A couple accused of hoarding 92 Yorkshire terrier and Yorkie-mix dogs in their feces-filled Poway home and 48 other dogs at another location are facing multiple counts of animal abuse, the District Attorney’s Office announced Tuesday.
Mark Vattimo, 73, and Christine Calvert, 62, are both charged with 10 counts of animal abuse and neglect, as well as a misdemeanor charge of resisting an officer.
Vattimo was arrested Saturday and posted $50,000 bail. His arraignment is scheduled for March 6.
Calvert, who fled in a motorhome purchased by Vattimo, was arrested last Friday in Primm, Nevada, according to the D.A.’s office. She waived extradition and will be returned to San Diego to face charges.
The arrests came just over a month after authorities rescued 92 Yorkie- type dogs that were being kept in unsanitary conditions in a residential neighborhood in Poway. About two weeks later, another 48 dogs were seized from a secondary location.
Calvert allegedly had stashed even more canines in the motorhome she had driven to Nevada, according to the District Attorney’s Office.
“The shocking conditions and sheer number of animals in the defendants’ home make this a particularly disturbing case of animal abuse,” District Attorney Bonnie Dumanis said.

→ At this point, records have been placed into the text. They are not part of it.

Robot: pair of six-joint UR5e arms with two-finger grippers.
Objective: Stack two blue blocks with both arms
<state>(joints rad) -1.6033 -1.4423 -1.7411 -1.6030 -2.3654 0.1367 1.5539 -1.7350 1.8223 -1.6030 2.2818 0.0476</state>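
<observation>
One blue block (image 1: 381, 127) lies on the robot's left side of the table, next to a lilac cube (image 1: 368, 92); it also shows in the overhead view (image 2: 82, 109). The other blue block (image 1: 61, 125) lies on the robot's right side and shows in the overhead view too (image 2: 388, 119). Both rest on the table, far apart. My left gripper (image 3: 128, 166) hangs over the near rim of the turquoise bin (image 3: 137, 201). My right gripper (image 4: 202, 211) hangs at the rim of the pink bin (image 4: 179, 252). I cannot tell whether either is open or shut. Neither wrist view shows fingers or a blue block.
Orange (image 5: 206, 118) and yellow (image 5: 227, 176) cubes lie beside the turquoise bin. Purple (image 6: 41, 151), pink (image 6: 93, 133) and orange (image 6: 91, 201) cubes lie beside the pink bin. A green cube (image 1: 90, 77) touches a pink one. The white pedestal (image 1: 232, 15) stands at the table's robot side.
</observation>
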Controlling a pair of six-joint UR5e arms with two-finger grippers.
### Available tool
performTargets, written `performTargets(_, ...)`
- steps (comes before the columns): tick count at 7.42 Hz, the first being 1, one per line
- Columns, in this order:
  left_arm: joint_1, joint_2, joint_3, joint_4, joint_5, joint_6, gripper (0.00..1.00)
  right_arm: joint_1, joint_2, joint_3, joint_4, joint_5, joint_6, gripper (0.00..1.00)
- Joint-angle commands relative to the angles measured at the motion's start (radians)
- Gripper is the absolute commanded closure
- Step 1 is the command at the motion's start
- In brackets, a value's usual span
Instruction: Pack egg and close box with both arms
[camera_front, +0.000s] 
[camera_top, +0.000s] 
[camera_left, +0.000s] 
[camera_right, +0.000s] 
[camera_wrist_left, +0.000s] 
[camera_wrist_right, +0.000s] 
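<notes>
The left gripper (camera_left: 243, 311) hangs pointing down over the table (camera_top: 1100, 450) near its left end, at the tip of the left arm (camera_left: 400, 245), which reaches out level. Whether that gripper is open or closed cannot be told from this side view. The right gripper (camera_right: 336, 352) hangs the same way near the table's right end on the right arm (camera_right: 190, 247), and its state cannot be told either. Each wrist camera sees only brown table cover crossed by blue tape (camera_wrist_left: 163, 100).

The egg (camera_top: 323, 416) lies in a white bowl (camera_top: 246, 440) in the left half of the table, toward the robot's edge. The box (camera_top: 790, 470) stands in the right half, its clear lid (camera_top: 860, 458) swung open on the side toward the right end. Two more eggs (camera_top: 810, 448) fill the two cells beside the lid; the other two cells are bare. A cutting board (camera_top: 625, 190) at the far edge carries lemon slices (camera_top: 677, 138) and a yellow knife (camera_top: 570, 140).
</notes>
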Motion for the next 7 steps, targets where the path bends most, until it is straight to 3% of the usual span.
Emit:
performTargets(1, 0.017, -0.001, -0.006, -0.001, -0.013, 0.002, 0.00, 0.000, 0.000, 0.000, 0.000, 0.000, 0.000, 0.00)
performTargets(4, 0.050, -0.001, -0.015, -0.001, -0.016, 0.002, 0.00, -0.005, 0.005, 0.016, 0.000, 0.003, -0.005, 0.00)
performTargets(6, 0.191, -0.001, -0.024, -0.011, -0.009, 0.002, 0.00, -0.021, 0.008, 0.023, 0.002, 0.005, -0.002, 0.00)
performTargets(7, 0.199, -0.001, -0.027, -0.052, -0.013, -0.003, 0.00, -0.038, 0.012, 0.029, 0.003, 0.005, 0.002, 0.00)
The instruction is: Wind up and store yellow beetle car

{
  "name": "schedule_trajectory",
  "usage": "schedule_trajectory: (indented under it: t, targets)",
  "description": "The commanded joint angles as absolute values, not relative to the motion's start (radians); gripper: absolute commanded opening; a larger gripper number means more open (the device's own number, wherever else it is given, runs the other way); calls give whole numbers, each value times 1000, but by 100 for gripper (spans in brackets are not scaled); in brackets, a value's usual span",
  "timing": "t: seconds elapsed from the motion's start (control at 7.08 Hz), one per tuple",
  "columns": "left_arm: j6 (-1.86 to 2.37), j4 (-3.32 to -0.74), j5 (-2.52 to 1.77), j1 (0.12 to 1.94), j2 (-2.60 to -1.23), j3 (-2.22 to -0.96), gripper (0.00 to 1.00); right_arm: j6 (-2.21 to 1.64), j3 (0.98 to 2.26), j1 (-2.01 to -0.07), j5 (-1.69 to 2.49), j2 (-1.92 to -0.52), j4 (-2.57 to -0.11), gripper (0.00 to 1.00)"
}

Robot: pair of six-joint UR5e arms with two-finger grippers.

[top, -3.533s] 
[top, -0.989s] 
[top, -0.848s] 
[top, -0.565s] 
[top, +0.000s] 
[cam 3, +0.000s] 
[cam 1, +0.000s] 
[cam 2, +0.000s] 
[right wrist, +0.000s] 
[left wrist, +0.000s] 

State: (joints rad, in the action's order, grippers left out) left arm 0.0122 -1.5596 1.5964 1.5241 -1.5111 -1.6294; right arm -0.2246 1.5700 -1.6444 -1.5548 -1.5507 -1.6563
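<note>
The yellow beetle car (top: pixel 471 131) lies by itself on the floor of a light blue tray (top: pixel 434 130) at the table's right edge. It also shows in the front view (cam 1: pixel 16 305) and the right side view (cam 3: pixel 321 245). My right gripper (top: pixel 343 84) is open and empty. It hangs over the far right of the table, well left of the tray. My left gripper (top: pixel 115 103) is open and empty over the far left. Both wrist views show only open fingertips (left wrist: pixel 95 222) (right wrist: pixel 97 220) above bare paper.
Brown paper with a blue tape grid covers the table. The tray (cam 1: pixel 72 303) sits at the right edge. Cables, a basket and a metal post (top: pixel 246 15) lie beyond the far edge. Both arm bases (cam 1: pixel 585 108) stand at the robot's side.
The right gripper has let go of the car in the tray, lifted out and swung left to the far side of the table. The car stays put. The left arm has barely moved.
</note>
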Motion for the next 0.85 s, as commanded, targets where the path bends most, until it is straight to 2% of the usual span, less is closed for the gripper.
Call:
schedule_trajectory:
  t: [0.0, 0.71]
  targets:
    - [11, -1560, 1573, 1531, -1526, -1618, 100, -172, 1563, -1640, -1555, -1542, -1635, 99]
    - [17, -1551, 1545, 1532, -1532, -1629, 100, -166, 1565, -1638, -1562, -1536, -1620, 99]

Most of the Yorkies found by Humane Society investigators in a dark, mouse-infested room in the couple’s home had severe matting, feces entangled in their coats, skin issues, ear infections, fleas, hair loss, overgrown nails and poor teeth. One was missing part of a leg.
The Humane Society was tipped off by a complaint from a local veterinary clinic.
“Hoarding is a mental illness and we have compassion for individuals who suffer from the disease,” said Stephen MacKinnon, chief of humane law enforcement for the San Diego Humane Society. “When they reach out to us for help and are cooperative, our priority is to get the animals to safety and get the individuals the help they need.
In this instance, when we discovered the owners were withholding animals and interfering with an active investigation, it became intentional cruelty so criminal charges needed to be pursued,” he said. “We’re grateful for the support of the District Attorney’s Office and to be in a community that doesn’t tolerate animal cruelty or neglect.”
The dogs were taken to the San Diego Humane Society’s San Diego campus, where veterinarians and animal care teams examined and treated them, and about 90 were later adopted.